As a followup to my post on the environmental damage Katrina wrought last summer, I have found some more news from Louisiana. As I noted on Monday, one of the major challenges in rebuilding New Orleans and other damaged communities on the Gulf Coast is that the coastal wetlands that protect those cities have been disappearing. There are a variety of reasons for this phenonmenon. Subsidence from lack of sediment replenishment, erosion from tides from tides and storms, and death of freshwater plants due to saltwater intrusion are a few of the major causes. This article explains the problems nicely.
As early as the mid-1960s, the US Army Corps of Engineers tested the notion that wetlands could provide a buffer against storm surges. It concluded that a storm surge would shrink one foot for every 2.75 miles of wetlands it crossed. The number represented an average taken from several storms. But over the years, it took on a life of its own as the expected return on investments in wetlands, researchers say.The Army Corps of Engineers has proposed a series of measures that they believe will protect the cities better than the current reliance on levees. Rebuilding these vital coastal wetlands is one stage of the project. The goal of such restoration would be encouraging natural replenishment as much as possible to reduce the need for human intervention. Other measures include rebuilding barrier islands and building tall (30-60 ft) armored levees.
After hurricanes Katrina and Rita plowed into the region, LSU researchers Hassan Mashriqui and G. Paul Kemp took a new set of measurements and used them in modeling experiments. They found that when a surge encountered coastal wetlands at least 100 miles long and 25 miles deep, the surge indeed dropped one foot for each three miles inland it traveled. Where dredged channels were present, however, the storm surge traveled up to six miles before it dropped a foot. They also found that when the surge encountered a 100-yard-long phalanx of trees, the waves riding atop the surge lost 95 percent of their energy.
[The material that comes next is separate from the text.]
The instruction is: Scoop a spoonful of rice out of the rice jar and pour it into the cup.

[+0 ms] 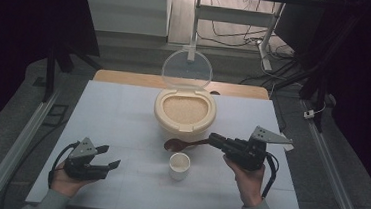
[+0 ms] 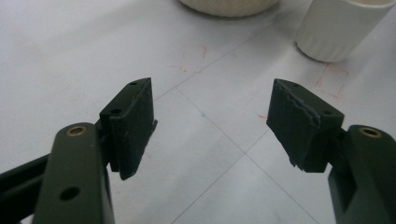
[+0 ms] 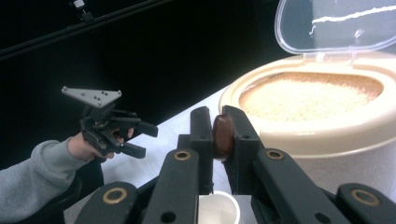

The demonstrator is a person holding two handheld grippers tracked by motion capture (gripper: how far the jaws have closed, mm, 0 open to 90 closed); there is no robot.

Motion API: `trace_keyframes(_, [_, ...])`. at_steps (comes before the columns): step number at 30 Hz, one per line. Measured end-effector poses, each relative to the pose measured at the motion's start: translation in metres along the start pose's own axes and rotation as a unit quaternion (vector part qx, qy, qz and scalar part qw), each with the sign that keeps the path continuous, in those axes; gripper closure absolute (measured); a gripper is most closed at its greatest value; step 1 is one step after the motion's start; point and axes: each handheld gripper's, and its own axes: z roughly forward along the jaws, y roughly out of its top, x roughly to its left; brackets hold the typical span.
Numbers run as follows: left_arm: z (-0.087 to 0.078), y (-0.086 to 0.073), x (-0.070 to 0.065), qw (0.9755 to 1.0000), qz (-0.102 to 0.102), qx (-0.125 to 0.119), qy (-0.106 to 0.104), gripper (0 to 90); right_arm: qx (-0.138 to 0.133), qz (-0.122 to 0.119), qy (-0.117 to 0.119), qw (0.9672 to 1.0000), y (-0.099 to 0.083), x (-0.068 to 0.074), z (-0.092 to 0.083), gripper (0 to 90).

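Observation:
A cream tub (image 1: 158, 113) of rice stands at mid-table with its clear lid (image 1: 187, 69) tipped up behind it. A brown wooden spoon (image 1: 175, 144) lies level in front of the tub, its bowl over the table just behind a small white cup (image 1: 179, 165). My right gripper (image 1: 213, 139) is shut on the spoon's handle. In the right gripper view the jaws (image 3: 223, 116) pinch the handle end (image 3: 223, 135), with the rice (image 3: 308, 95) beyond. My left gripper (image 1: 112, 157) hovers low at the front left, open and empty. Its pads (image 2: 133, 121) stand apart over bare table, the cup (image 2: 341, 28) ahead to the right.
The white table top (image 1: 122, 114) reaches to a wooden strip (image 1: 125, 77) at the back. Metal rails (image 1: 20, 136) run along both sides. A frame and cables (image 1: 259, 35) stand on the floor behind. Faint red marks (image 2: 194, 58) are drawn on the table.

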Motion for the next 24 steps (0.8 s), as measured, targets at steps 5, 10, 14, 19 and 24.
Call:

One of the main problems, subsidence, has been blamed on human interventions that prevent the delta from being replenished from sediment in the waters of the Mississippi. The levee system prevents the flood that traditionally dropped sediment into the wetlands. Now that sediment washes into the Gulf of Mexico. An illustration can be seen in the photo at right; the disk at the top of the rod used to be at ground level. Before major restoration work can begin, two questions that need to be answered are how fast the land is sinking and the extent to which human activities contribute.